India-Indonesia Bilateral Trade

Posted by Written by Archana Rao Reading Time: 3 minutes

Indonesia has become India’s largest trading partner in the ASEAN region. Bilateral trade between the two countries increased from US$26.04 billion in 2022 to US$38.84 billion in 2023, a significant 48 percent growth. The two nations aim to reach US$50 billion in trade by 2025.

Trends in India-Indonesia bilateral trade

In 2022, India exported US$9.73 billion worth of goods to Indonesia, India’s exports to Indonesia have grown at an annual rate of 19.2 percent over the past five years, rising from US$4.05 billion in 2017 to US$9.73 billion in 2022. Meanwhile, Indonesia exported US$25.3 billion to India in 2022, Indonesia’s exports to India have increased at an annual rate of 11 percent over the past five years, from US$15 billion in 2017 to US$25.3 billion in 2022.

In June 2024, India experienced a negative trade balance with Indonesia, exporting US$462 million while importing US$2.17 billion, resulting in a trade deficit of US$1.71 billion. Compared to June 2023, India’s exports to Indonesia decreased by 20.6 percent (from US$582 million to US$462 million), while imports from Indonesia increased by 23.2 percent (from US$1.77 billion to US$2.17 billion).

Top 5 India Exports to Indonesia

Items

Value (US$)

Mineral fuels, oils, distillation products

1.91 billion

Vehicles other than railways, tramways

769.86 million

Ships, boats, and other floating structures

612.56 million

Machinery, nuclear reactors, boilers

512.48 million

Organic chemicals

330.74 million

Source: Trading Economics

In 2022, the Reserve Bank of India (RBI) and Bank Indonesia (BI) signed a memorandum of understanding (MoU) to enhance cooperation. In 2023, a new trade channel was launched to enhance bilateral cooperation and address global issues, with a focus on investment, financial services, and infrastructure development. The launch of the India-Indonesia Economic and Financial Dialogue (EFD) in July 2023 aims to foster collaboration, enhance policy coordination, and strengthen bilateral ties.
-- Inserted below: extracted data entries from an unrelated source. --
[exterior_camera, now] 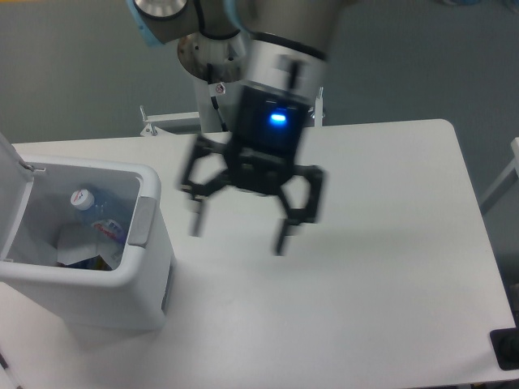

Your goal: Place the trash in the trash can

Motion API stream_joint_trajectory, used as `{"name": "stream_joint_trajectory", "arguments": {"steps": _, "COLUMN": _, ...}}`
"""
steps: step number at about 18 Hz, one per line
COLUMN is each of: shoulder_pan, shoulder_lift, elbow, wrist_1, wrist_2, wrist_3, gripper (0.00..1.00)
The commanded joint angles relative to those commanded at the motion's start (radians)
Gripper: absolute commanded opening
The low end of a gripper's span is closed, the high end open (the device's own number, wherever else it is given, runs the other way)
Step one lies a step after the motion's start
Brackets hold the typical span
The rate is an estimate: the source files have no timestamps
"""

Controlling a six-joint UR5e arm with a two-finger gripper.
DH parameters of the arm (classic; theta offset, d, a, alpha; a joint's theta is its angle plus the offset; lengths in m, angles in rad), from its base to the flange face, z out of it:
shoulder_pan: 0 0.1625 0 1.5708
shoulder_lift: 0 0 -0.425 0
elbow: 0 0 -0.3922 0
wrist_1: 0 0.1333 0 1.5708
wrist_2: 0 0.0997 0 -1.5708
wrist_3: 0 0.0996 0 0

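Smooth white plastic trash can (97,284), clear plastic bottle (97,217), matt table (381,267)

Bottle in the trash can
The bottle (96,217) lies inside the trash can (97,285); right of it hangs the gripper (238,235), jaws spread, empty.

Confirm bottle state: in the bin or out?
In. The bottle lies inside the open trash can, white cap up; the end effector is open, empty.

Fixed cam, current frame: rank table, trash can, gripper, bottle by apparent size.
1. table
2. trash can
3. gripper, open. It looks almost as big as the can, but it is blurred and may sit closer to the camera, so ranks 2 and 3 are unsure.
4. bottle, partly hidden inside the can.
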Motion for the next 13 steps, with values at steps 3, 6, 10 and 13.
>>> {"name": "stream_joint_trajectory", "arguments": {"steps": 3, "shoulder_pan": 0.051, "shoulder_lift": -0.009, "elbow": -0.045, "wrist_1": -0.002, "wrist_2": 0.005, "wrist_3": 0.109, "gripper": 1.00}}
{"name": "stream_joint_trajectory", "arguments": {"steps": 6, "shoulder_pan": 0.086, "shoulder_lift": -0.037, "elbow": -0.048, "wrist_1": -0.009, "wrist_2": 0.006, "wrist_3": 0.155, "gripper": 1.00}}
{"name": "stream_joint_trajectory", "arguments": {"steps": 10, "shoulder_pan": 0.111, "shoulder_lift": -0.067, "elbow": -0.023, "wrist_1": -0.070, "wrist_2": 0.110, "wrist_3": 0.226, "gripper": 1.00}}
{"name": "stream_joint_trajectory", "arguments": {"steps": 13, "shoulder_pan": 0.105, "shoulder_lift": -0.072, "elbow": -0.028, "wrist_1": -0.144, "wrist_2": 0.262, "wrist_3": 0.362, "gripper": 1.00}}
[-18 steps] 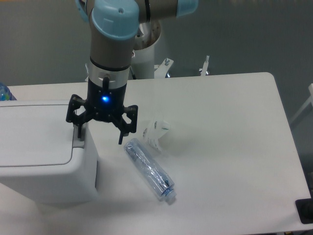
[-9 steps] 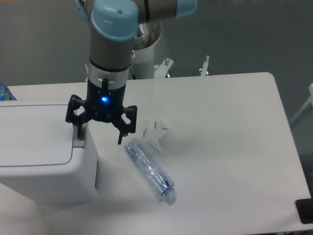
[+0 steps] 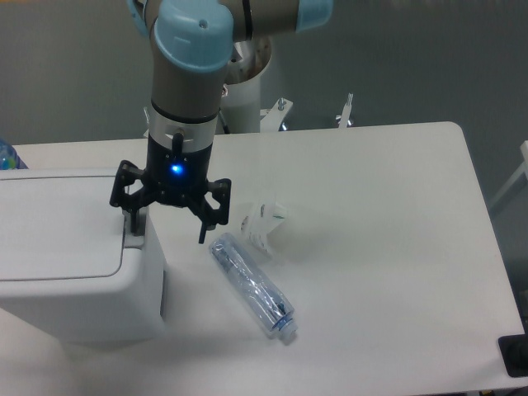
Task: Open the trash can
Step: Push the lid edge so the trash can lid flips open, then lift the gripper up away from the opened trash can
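Observation:
The trash can is a large boxy white bin at the left of the table, its flat lid down. Its grey push tab sits at the lid's right edge. My gripper hangs straight down over the bin's right edge with its jaws wide open. The left fingertip is on or just above the tab; the right fingertip hangs beside the bin over the table. The gripper holds nothing.
A crushed clear plastic bottle lies on the white table just right of the bin. A crumpled white wrapper lies behind it. A blue-topped bottle shows at the far left edge.

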Tool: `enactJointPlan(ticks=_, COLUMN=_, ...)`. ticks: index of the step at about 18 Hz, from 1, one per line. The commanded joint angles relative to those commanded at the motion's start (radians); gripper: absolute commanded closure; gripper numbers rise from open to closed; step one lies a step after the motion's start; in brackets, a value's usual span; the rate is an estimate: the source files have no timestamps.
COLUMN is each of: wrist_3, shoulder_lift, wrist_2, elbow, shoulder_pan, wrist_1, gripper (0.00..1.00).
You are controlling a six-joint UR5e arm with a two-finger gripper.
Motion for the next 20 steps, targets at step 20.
enactJointPlan(ticks=20, wrist_3=0.080, shoulder_lift=-0.002, wrist_2=0.383, elbow=0.112, shoulder_pan=0.043, wrist_1=0.101, gripper=0.00)
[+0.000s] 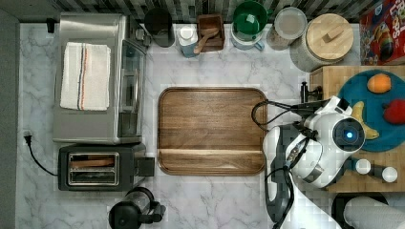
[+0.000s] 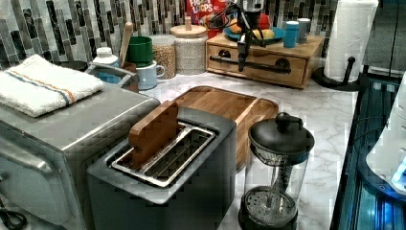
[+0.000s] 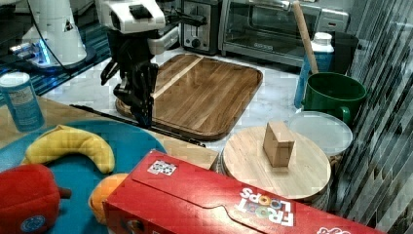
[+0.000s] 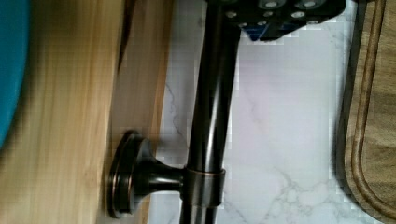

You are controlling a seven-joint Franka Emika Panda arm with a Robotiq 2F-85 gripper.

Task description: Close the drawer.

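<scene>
The drawer (image 2: 261,64) sits in a light-wood box at the counter's back in the left view, with a long dark bar handle (image 2: 253,63) across its front. My gripper (image 2: 241,66) hangs straight down against that handle near its middle. In the right view the gripper (image 3: 144,114) points down at the handle (image 3: 180,136), just past the box's top edge. The wrist view shows the handle (image 4: 208,121) and its round mount (image 4: 126,175) on the drawer front (image 4: 144,84), with a thin dark gap beside the box top.
A brown wooden board (image 1: 210,130) lies mid-counter beside the box. A blue plate (image 1: 370,138) with toy fruit and two shakers (image 1: 376,170) rest on the box top. A toaster (image 1: 95,168), toaster oven (image 1: 90,78), French press (image 2: 277,163), paper towel roll (image 2: 352,38) and jars (image 1: 327,40) ring the counter.
</scene>
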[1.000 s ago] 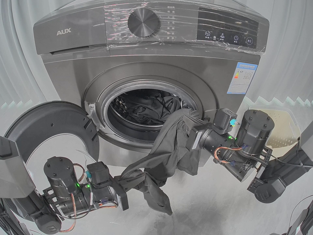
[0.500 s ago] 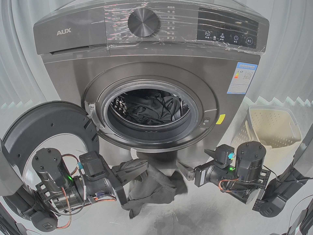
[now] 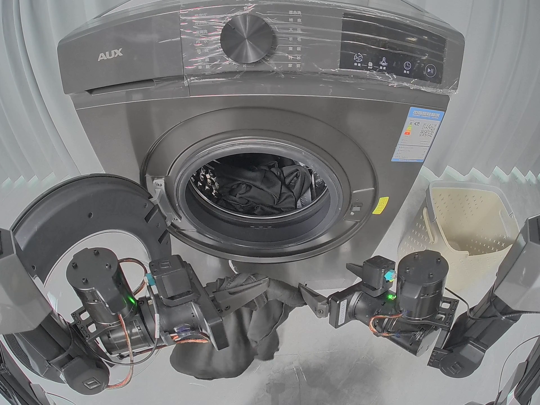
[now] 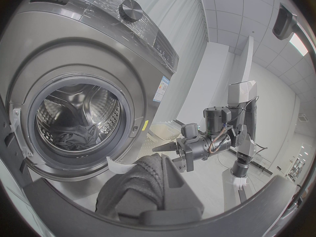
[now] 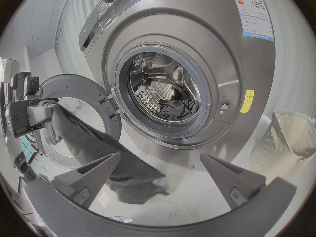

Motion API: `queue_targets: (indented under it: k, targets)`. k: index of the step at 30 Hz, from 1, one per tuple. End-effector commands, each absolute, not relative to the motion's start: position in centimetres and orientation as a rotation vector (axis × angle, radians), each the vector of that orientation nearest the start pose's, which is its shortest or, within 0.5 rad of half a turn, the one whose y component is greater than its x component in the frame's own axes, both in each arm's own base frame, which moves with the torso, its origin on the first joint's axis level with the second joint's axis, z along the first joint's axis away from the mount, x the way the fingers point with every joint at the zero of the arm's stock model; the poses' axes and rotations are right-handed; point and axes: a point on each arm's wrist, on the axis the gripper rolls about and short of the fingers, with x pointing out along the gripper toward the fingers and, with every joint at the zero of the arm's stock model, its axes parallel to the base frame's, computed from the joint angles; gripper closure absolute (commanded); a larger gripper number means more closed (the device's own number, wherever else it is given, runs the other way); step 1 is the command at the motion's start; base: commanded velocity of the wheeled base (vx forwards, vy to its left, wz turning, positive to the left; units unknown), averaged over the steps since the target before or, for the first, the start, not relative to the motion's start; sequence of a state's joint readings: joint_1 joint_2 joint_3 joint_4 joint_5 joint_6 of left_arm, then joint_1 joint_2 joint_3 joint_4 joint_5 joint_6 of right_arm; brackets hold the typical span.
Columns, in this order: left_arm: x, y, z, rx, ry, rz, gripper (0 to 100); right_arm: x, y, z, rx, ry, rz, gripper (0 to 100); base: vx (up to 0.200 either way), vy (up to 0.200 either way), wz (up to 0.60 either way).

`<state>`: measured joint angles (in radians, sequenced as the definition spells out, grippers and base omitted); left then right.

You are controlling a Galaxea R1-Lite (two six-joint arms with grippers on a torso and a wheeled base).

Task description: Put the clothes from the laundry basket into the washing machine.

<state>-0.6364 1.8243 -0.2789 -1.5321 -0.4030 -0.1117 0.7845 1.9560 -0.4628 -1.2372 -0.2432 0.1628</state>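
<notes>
Now hauling dark garment, lower centre.
Clamping with left gripper, right gripper spread empty; probably lifting into washing machine next.

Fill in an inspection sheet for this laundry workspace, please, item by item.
Surface: grey floor, the garment's lower end lying on it.
Job's things: washer with door swung open and dark clothes inside; dark garment hanging from left end effector; basket to the right of the washer, no clothes seen in it.
Clutter: nothing seen.
End effectors: left end effector shut on garment; right end effector open and empty, beside garment.
Cables: copper wires at both wrists, apart from garment.
Surroundings: pale curtain behind washer.
</notes>
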Motion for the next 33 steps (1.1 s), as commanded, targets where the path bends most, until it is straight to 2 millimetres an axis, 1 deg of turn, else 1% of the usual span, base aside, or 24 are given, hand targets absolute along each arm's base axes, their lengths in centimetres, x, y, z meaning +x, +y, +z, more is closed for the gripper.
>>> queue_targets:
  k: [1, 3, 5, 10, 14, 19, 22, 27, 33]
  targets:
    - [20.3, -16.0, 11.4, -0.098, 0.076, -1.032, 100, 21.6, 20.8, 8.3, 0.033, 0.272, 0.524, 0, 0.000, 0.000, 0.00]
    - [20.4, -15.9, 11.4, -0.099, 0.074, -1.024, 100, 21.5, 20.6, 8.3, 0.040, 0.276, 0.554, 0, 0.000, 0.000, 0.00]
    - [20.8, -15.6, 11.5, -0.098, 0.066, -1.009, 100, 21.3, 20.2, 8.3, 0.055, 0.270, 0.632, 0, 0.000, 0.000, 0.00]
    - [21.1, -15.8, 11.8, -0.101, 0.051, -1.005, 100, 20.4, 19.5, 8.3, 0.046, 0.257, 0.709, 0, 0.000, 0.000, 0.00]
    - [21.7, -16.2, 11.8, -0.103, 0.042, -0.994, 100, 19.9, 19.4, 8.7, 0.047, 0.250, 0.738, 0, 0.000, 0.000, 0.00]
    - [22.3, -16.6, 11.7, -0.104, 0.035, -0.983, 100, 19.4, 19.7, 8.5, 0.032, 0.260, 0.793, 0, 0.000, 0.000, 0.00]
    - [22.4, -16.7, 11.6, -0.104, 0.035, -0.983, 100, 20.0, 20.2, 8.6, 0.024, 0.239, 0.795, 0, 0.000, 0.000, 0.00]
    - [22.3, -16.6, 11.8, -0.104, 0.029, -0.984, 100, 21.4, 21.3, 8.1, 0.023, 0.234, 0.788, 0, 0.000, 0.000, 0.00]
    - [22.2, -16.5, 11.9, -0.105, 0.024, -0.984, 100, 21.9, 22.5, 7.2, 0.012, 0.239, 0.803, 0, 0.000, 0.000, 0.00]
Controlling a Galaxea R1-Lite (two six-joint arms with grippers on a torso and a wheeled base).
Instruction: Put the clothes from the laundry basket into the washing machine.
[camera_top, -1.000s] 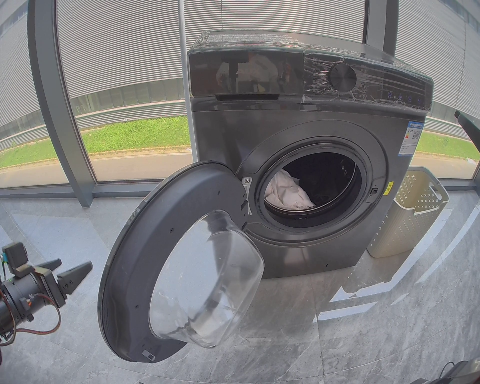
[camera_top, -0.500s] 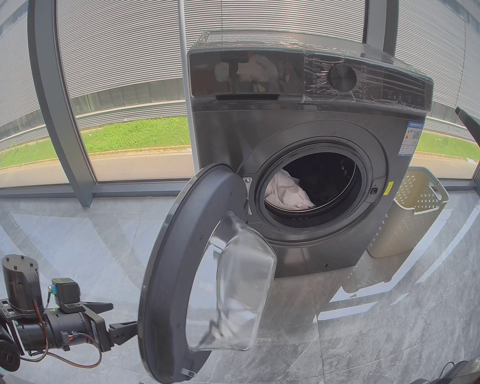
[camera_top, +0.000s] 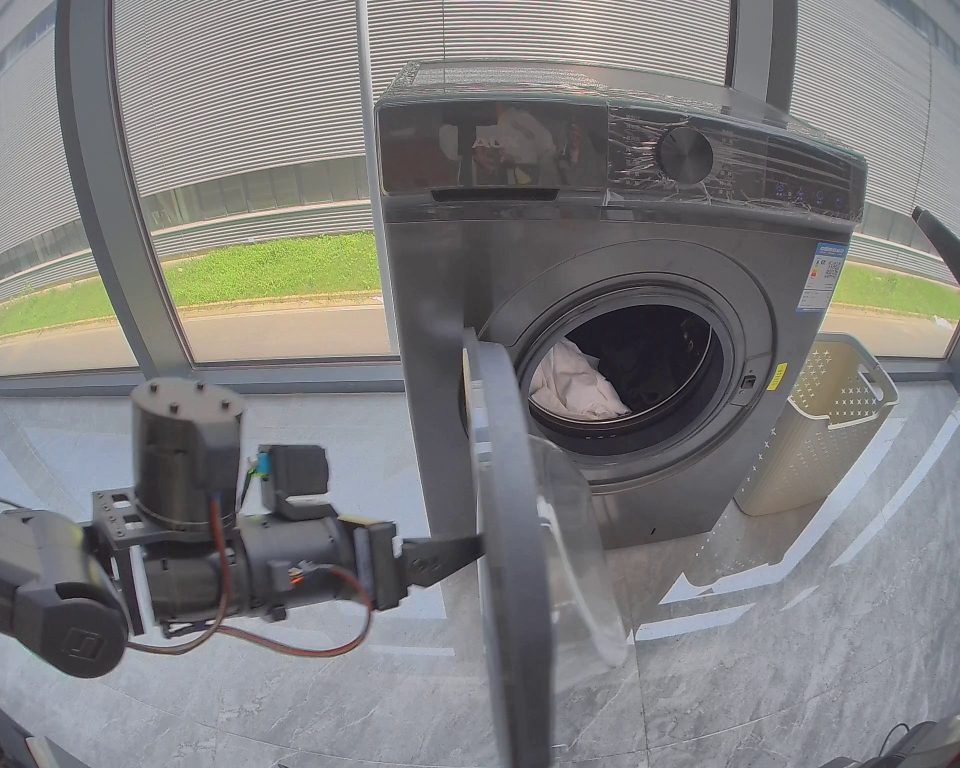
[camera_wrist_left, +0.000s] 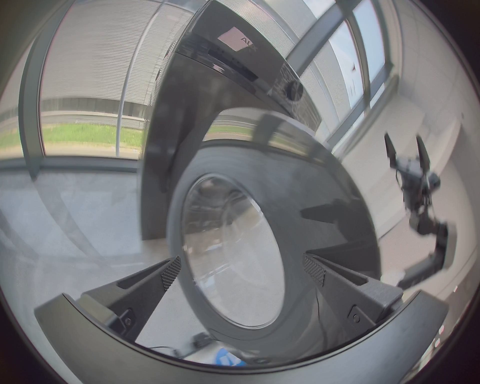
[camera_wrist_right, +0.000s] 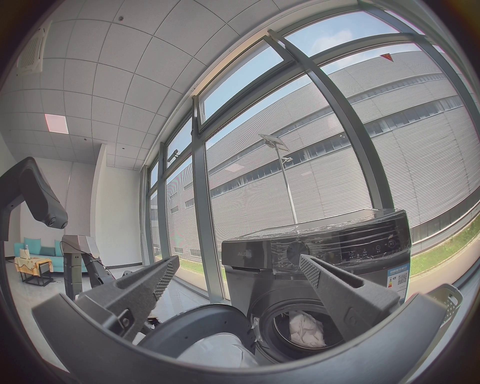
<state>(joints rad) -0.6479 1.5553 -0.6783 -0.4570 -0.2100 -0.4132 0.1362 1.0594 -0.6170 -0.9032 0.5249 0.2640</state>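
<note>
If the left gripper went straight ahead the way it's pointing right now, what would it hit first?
The washing machine door. The left gripper is open and points squarely at the door's outer face. It looks very close to it, or already on it, but the pictures don't settle whether they touch.

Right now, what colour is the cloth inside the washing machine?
The cloth is white; the head view shows it best.

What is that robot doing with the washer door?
The robot's left pincer presses on the outside of the washer door, which has swung from wide open to about half shut. A white cloth lies in the drum. The laundry basket stands on the floor beside the washer.
</note>
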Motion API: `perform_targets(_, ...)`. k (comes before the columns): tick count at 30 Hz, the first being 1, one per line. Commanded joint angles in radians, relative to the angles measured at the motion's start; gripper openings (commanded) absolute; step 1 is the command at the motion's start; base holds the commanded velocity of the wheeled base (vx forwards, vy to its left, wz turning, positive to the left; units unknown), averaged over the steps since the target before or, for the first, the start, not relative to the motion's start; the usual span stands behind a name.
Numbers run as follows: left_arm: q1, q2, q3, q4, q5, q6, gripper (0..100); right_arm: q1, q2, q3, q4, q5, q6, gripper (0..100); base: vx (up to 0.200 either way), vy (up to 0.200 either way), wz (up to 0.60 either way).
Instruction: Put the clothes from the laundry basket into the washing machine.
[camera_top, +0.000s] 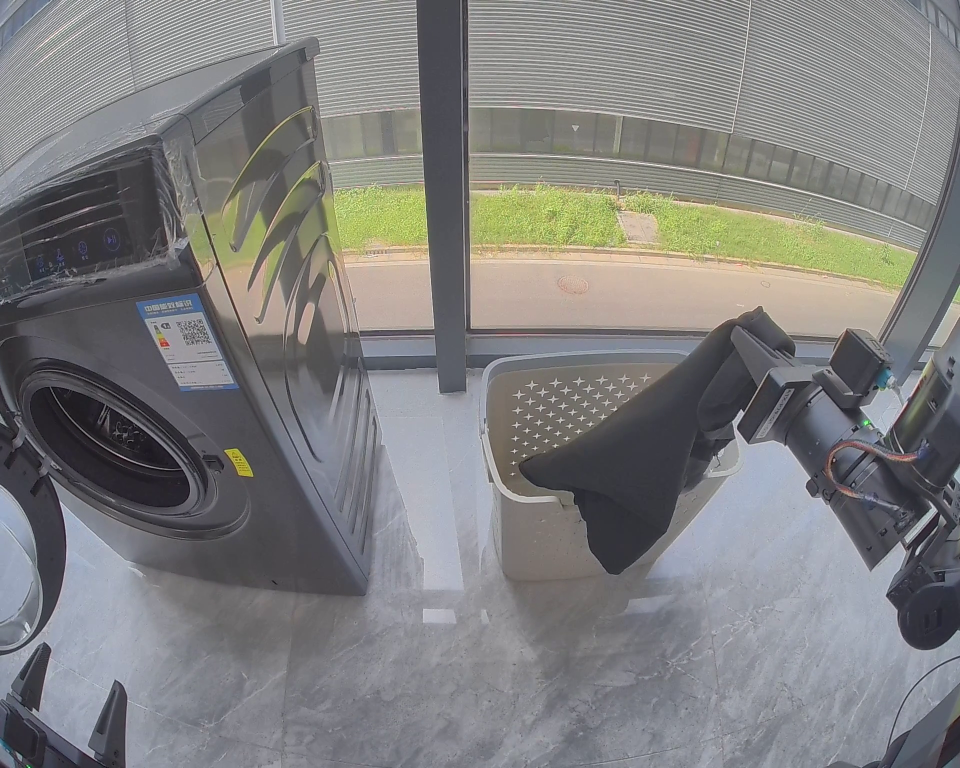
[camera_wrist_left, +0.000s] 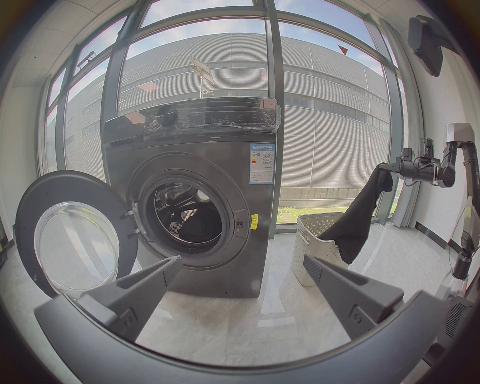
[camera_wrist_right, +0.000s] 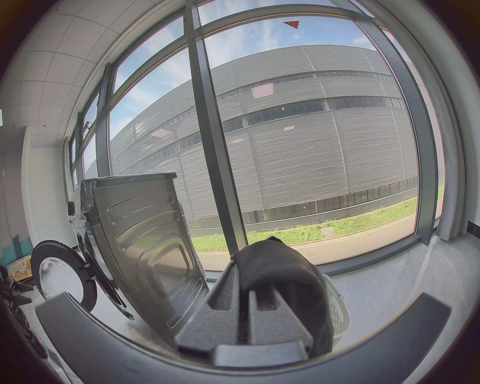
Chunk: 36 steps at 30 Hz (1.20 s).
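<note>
- Washing machine (camera_top: 180, 330): grey front-loader, left half of the head view, drum mouth open.
- Door (camera_top: 25, 560): round, swung wide at the left edge.
- Window pillar (camera_top: 443, 190): upper centre, behind the gap between machine and basket.
- Laundry basket (camera_top: 540, 540): white, centre, on the floor.
- Black garment (camera_top: 640, 450): draped over the basket's front rim, upper end lifted toward the right.
- Right gripper (camera_top: 752, 348): centre right, clamped on the garment.
- Left gripper (camera_top: 75, 690): lower left corner, fingers spread wide, holding nothing.
</note>
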Motion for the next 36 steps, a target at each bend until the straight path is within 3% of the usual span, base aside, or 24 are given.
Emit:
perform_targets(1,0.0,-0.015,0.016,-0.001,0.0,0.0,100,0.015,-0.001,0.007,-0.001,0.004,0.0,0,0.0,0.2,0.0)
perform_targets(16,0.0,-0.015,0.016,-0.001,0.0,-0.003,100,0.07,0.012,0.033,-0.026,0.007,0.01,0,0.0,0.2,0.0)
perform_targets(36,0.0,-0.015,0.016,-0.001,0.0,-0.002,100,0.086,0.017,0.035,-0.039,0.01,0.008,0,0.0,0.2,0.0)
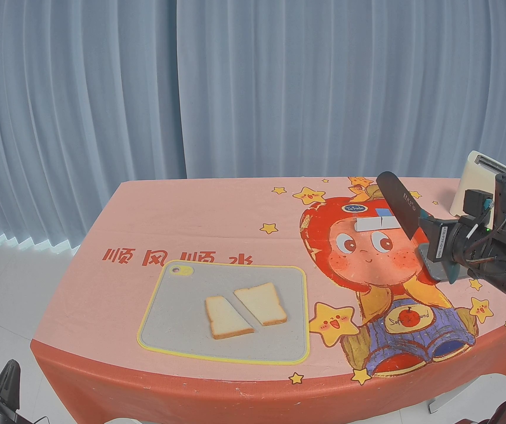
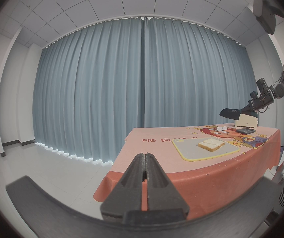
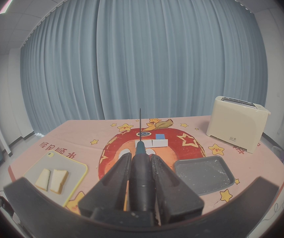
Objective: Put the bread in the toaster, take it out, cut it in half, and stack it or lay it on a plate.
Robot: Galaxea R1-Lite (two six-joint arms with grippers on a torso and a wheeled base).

Top 5 India Exports to Indonesia

Items

Value (US$)

Mineral fuels, oils, distillation products

9.79 billion

Animal, and vegetable fats and oils, cleavage products

4.93 billion

Iron and steel

1.80 billion

Ores slag and ash

1.01 billion

Miscellaneous chemical products

577.78 million

DTAA

In 2016, the Indian government notified the implementation of the Double Taxation Avoidance Agreement (DTAA) between India and Indonesia.

Signed on July 27, 2012, the agreement aims to prevent fiscal evasion concerning income taxes and promote economic cooperation between the two countries. It entered into force on February 5, 2016.

The DTAA ensures that residents of either country are taxed fairly, preventing double taxation on income and fostering transparency. The agreement covers taxes on income, immovable property, and business profits, among others. Additionally, it sets provisions for permanent establishments, dividends, royalties, and interest.

Key provisions include:

  • Taxation of dividends, Interest, Royalties, and Capital Gains: Income from dividends, interest, royalties, technical fees, and capital gains may be taxed in the country where the income arises or the resident state of the recipient.
  • Specific categories: Special provisions are made for income earned by artists, teachers, sportspersons, students, and apprentices.
  • Elimination of double taxation: One state allows deductions for taxes paid in the other state to avoid double taxation.
  • Sovereign application: Both countries retain the right to apply their domestic tax laws to prevent evasion.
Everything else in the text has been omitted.